Why these departments? Well, they are enormous data collection and analysis factories. And Donald Trump either doesn’t care about them or understand what they do, or doesn’t like what he imagines he understands, and has sent minions intent on crippling their work. Lewis believes that essential government functions like protecting nuclear waste (Department of Energy), food safety and feeding the poor (Agriculture) and predicting the weather (Commerce) are under threat. Early on, he introduces us to John MacWilliams — a classic Lewis character — a former investment banker with expertise in the energy sector who is cajoled by Barack Obama’s splendid energy secretary Ernest Moniz to go to work for the government. “Everything was acronyms,” MacWilliams recalls. “I understood 20 to 30 percent of what people were talking about.” But the people were impressive. “There were physicists everywhere. Guys whose ties don’t match their suits. Passive nerds. Guys who build bridges.” And they certainly weren’t in it for the money.

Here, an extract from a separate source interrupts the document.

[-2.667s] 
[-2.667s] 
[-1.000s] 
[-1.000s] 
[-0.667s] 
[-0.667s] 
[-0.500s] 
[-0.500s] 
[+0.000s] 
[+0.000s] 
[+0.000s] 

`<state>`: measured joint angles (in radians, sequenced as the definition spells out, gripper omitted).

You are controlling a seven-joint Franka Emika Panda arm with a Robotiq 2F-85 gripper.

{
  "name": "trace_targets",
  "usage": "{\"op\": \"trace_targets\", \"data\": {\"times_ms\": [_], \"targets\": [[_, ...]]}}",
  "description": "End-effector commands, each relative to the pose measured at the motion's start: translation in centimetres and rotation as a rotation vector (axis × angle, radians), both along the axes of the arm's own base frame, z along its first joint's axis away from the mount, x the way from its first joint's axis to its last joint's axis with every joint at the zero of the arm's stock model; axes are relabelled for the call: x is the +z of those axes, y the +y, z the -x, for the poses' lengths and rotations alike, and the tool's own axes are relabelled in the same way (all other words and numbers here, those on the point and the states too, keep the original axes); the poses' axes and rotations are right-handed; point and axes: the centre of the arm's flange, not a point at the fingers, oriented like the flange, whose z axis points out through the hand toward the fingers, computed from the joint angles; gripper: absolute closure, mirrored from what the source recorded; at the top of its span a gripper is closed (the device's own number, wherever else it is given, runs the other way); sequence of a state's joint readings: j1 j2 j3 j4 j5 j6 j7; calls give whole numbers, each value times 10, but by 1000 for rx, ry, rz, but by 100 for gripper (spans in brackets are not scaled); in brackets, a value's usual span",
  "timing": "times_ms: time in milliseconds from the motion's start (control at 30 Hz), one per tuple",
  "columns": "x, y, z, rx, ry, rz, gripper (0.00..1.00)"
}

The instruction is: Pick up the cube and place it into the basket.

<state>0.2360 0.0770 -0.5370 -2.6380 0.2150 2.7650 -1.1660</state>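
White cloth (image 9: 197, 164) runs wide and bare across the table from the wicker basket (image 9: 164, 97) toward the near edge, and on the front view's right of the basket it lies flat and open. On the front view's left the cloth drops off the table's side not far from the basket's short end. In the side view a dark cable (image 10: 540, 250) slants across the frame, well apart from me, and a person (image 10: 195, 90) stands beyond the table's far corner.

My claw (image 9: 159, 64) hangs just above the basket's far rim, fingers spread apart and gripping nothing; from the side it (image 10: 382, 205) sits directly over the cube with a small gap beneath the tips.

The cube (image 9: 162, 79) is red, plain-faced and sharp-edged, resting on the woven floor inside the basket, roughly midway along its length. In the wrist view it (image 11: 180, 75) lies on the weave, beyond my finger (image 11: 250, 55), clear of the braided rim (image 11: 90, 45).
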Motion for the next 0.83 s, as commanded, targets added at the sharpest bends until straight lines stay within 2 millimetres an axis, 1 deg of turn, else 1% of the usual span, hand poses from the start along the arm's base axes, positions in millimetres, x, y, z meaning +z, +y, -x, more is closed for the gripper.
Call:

MacWilliams’s job at the D.O.E. was risk assessment. Lewis is a risk assessment junkie — whether it’s the risk of investing in ballplayers (“Moneyball”) or mortgage-backed securities (“The Big Short”). At the D.O.E., the risks are potentially cataclysmic — preventing dirty bombs from exploding at the Super Bowl, tracking nuclear weapons so they don’t get lost or damaged (they’re called “Broken Arrows”), preventing plutonium waste at the government’s facility in Hanford, Wash., from leaking into the Columbia River. Lewis asks MacWilliams to list the top five risks. The first four are predictable: Broken Arrows. North Korea. Iran (that is, maintaining the agreement that prevents Iran from building a nuclear bomb). Protecting the electric grid from cyberterrorism. But the fifth, most important risk is a stunner: “program management.” Hence, the title of this book.

It’s a great read and, sadly, a frightening one because it highlights a dangerous hypothesis about Trump and the gang of grifters he has recruited. Either they are criminally incompetent, or they mean to destroy all that is good within America so they can reap a substantial ill-gotten fortune. Either way, it threatens the average citizen.

The risk a society runs when it falls into the habit of responding to long-term risks with short-term solutions. … ‘Program management’ is the existential threat that you never really even imagine as a risk. … It is the innovation that never occurs and the knowledge that is never created, because you have ceased to lay the groundwork for it. It is what you never learned that might have saved you.”

Last Friday, Lewis had an interview on Bill Maher. It should be required viewing, especially for the group of morons located over here. It is about 10 minutes long, but it is worth your time.

The money quote, “It is a testament to the stupidity of the American People that they can be made to believe that there is such a thing as a deep state”.


“There was a rift in American life that was now coursing through American government. It wasn’t between Democrats and Republicans. It was between the people who were in it for the mission, and the people who were in it for the money.” 
― Michael Lewis, The Fifth Risk

This is your Republic, it is being slowly destroyed in front of your eyes.